◆ **Task description**: Look through the listing underneath for "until", and copy every line that has it.
(Exercise material Opens)
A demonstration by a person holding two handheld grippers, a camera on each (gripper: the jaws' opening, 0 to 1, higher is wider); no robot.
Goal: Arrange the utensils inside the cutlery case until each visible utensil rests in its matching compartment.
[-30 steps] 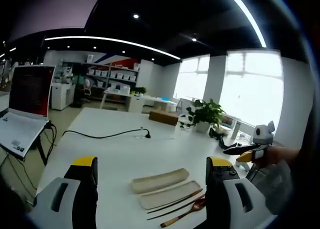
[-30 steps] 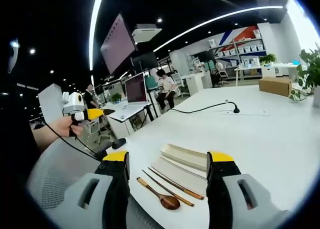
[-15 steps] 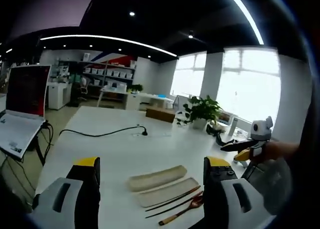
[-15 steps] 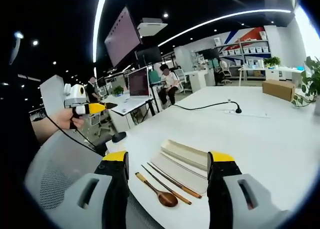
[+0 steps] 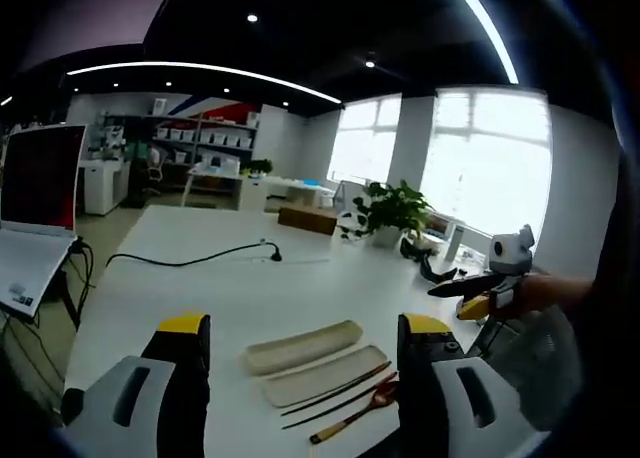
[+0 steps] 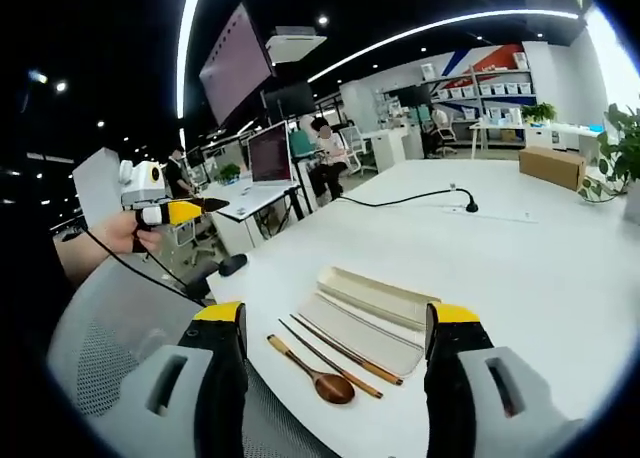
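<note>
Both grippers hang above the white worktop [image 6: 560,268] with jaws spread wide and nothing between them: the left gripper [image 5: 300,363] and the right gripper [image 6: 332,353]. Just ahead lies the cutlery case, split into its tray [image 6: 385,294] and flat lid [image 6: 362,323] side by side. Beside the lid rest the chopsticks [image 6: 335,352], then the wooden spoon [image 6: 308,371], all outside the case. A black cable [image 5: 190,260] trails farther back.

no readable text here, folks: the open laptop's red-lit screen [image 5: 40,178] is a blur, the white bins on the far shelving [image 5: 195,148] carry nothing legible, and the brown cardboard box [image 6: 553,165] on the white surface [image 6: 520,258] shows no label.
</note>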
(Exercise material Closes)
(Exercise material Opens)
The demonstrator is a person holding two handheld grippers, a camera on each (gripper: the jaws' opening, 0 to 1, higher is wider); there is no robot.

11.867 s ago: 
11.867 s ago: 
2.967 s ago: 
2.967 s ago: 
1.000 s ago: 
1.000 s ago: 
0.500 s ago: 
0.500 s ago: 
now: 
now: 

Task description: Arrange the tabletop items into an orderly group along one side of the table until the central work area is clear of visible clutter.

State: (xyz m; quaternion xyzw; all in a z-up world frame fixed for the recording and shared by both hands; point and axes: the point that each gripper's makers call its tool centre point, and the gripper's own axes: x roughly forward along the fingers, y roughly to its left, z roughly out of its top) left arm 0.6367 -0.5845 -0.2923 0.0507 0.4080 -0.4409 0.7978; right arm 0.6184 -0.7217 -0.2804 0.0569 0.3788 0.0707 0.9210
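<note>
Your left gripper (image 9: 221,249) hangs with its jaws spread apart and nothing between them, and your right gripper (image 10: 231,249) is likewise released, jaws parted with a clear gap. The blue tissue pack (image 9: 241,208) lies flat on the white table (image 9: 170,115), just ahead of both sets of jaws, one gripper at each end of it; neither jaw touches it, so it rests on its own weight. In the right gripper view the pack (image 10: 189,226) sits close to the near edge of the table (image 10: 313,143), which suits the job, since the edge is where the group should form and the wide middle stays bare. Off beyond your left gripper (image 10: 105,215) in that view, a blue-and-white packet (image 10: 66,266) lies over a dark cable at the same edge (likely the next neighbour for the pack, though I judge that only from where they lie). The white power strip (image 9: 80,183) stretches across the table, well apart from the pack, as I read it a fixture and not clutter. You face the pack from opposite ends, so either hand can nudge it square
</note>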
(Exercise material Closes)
◆ **Your response**:
Goal: Arrange the utensils inside the cutlery case until each visible utensil rests in its matching compartment.
Task description: Arrange the tabletop items into an orderly group along one side of the table until the central work area is clear of visible clutter.

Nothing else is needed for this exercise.